In the psychopath predator game of circular financing, destroy and rebuild for HUGE – NO BID – corporate profits contracts, and the continuous revolving door between ‘government’ and OFFENSE industry officials, no one in the profiteering by-and-for-destruction ring of demented desperadoes dares question the golden goose of military expenditures.
War is profit for the Corporate US organized crime syndicate operating out of DC, Inc., and the more war – the more profit they make.
The more military expansion, the more funding is required to fund the expansion.
The more military expansion, the more weapons of destruction are produced, the more military contracts approved, and the more parasitic billionaires produced in the arms and weapons industry.
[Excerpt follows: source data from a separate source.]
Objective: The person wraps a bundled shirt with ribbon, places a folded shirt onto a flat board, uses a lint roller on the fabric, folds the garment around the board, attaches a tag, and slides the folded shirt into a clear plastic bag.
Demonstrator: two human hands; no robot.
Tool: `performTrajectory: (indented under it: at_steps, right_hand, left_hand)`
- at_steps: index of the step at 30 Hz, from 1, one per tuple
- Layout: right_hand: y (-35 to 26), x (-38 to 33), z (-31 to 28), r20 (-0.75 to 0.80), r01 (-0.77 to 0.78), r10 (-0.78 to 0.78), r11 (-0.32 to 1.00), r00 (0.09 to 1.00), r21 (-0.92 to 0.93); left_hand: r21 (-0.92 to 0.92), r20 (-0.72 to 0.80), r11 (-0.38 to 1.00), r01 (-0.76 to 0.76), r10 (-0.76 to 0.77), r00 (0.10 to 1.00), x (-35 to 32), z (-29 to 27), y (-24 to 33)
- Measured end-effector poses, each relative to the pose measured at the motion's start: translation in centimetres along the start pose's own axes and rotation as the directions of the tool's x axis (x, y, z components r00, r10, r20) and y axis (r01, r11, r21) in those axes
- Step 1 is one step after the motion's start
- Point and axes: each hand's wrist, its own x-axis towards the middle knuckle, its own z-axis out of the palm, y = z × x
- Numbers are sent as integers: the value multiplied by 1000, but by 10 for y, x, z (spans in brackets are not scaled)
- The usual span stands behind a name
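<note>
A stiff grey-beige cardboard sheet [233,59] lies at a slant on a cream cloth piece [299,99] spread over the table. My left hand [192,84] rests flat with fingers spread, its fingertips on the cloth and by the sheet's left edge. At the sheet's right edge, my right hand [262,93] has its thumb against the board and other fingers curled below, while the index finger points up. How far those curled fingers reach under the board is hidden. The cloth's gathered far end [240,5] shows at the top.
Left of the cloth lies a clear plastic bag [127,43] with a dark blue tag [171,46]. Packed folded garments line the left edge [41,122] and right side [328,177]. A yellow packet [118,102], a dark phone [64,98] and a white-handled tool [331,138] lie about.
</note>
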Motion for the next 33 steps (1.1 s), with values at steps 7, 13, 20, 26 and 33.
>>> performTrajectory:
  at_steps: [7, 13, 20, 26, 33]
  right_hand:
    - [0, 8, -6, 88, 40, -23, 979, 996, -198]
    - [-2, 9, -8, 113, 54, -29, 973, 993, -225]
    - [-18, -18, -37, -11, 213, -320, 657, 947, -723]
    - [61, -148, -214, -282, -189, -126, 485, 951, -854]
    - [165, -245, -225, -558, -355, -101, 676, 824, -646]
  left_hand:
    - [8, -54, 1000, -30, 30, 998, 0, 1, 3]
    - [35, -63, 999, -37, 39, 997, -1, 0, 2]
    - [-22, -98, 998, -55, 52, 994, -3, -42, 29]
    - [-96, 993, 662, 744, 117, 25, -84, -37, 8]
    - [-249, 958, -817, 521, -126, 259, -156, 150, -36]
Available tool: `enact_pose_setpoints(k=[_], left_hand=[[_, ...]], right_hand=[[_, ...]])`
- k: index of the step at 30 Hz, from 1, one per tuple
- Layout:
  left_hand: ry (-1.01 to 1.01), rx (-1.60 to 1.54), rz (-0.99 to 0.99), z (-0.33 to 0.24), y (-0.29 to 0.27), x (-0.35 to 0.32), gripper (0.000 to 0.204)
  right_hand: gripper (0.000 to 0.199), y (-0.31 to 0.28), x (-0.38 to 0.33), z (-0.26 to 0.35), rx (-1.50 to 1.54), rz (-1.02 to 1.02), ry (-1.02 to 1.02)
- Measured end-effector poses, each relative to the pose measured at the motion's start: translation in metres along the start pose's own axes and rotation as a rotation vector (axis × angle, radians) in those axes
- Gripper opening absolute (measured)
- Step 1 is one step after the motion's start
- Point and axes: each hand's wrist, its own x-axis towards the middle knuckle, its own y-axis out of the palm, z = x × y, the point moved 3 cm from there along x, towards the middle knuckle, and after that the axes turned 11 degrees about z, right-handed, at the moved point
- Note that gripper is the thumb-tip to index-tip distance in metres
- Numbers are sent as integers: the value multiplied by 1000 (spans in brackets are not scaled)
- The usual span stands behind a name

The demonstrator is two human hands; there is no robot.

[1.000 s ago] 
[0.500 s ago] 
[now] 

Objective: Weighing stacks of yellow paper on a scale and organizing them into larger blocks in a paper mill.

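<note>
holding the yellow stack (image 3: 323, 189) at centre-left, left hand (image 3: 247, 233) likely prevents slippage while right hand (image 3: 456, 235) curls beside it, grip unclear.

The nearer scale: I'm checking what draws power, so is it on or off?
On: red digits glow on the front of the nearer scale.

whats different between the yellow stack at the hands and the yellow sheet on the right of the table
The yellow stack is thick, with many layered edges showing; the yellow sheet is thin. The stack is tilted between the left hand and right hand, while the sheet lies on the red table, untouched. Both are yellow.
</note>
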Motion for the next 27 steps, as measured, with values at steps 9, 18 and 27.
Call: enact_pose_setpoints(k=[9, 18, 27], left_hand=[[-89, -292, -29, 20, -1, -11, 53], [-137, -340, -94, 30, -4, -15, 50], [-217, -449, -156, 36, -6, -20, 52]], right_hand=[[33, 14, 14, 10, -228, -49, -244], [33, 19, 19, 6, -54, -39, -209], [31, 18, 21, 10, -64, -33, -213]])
Filled to the brim with insane psychopaths, and perpetual war cheerleaders such as John McCain heading the Senate’s Armed Services Finance Committee, there is no foreseeable end to the billions in blood money allocated to the international pariah predator state’s war machine.
The overreaching power and control of the military/industrial/banking complex has evolved to a point where one can truthfully argue that Washington DC, Inc. has become headquarters of a military dictatorship that actually calls the shots over and above the charade of an ‘American government’ – that no longer exists.
The politicians in DC, Inc. can dream, recite their lines for the play, pretend they have authority, and pontificate for the cameras.
At the end of the day, the entire KNOWN predatory system is controlled by the brute force of the Pentagon, the Fed, weapons manufacturing corporations, and the Secret Shadow Government (SSG) whom the politicians must bow down to if they wish to keep their money for nothing gravy train of lobbyist cash flowing their way.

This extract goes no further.